• What to work on: Rewrite the full material exactly; no line may be skipped.

• Supplied information:
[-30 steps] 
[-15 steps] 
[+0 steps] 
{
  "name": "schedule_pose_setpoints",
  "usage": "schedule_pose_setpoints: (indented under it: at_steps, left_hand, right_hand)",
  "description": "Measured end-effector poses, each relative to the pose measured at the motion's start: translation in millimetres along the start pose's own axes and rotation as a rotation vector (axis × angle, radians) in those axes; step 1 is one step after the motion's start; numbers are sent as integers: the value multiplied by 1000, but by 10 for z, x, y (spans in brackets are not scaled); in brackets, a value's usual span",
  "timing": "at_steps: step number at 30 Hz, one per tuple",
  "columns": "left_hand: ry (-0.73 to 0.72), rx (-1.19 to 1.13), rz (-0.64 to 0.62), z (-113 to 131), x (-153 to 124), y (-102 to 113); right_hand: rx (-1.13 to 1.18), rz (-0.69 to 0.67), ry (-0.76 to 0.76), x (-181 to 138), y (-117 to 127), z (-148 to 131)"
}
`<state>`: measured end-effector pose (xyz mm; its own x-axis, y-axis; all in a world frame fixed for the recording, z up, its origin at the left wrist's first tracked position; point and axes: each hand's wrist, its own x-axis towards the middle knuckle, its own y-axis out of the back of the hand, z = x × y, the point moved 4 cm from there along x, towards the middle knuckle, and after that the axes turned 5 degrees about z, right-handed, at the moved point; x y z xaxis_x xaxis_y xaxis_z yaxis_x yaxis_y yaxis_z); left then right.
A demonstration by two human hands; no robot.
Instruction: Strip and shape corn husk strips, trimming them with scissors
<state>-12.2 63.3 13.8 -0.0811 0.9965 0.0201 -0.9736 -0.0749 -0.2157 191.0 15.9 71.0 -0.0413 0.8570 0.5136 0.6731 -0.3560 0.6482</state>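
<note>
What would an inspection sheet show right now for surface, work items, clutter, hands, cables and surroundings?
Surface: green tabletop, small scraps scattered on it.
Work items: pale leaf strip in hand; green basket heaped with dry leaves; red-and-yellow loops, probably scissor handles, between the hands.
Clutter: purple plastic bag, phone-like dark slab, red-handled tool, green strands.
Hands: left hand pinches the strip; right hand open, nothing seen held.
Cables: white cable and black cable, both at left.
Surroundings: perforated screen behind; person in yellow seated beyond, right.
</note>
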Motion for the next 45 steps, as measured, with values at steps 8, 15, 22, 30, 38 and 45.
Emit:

• Output for this task:
[-30 steps] 
[-15 steps] 
[+0 steps] 
{
  "name": "schedule_pose_setpoints",
  "usage": "schedule_pose_setpoints: (indented under it: at_steps, left_hand, right_hand)",
  "description": "Measured end-effector poses, each relative to the pose measured at the motion's start: translation in millimetres along the start pose's own axes and rotation as a rotation vector (axis × angle, radians) in those axes; step 1 is one step after the motion's start; numbers are sent as integers: the value multiplied by 1000, but by 10 for z, x, y (spans in brackets are not scaled); in brackets, a value's usual span",
  "timing": "at_steps: step number at 30 Hz, one per tuple",
  "columns": "left_hand: ry (-0.73 to 0.72), rx (-1.19 to 1.13), rz (-0.64 to 0.62), z (-113 to 131), x (-153 to 124), y (-102 to 113); right_hand: rx (-1.13 to 1.18), rz (-0.69 to 0.67), ry (-0.76 to 0.76), x (-181 to 138), y (-117 to 127), z (-148 to 131)"
}
`<state>`: measured end-effector pose (xyz mm; its own x-axis, y-axis; all in a world frame fixed for the recording, z up, its origin at the left wrist's first tracked position; point and axes: each hand's wrist, its own x-axis towards the middle knuckle, its own y-axis out of the back of the hand, z = x × y, the point moved 4 cm from there along x, towards the middle knuckle, and after that the axes turned 5 degrees about z, right-handed, at the moved point; x y z xaxis_x xaxis_y xaxis_z yaxis_x yaxis_y yaxis_z); left then right.
A demonstration by two human hands; no robot.
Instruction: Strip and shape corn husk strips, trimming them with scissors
<state>-12.2 63.3 13.8 -0.0811 0.9965 0.0201 -0.9736 -0.0749 -0.2157 191.0 15.9 71.0 -0.0413 0.8570 0.5136 0.6731 -0.3560 0.6482</state>
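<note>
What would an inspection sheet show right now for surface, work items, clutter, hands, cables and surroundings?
Surface: green tabletop, small scraps scattered on it.
Work items: pale leaf strip in hand; green basket heaped with dry leaves; red-and-yellow loops, probably scissor handles, between the hands.
Clutter: purple plastic bag, phone-like dark slab, red-handled tool, green strands.
Hands: left hand pinches the strip; right hand open, nothing seen held.
Cables: white cable and black cable, both at left.
Surroundings: perforated screen behind; person in yellow seated beyond, right.
</note>
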Motion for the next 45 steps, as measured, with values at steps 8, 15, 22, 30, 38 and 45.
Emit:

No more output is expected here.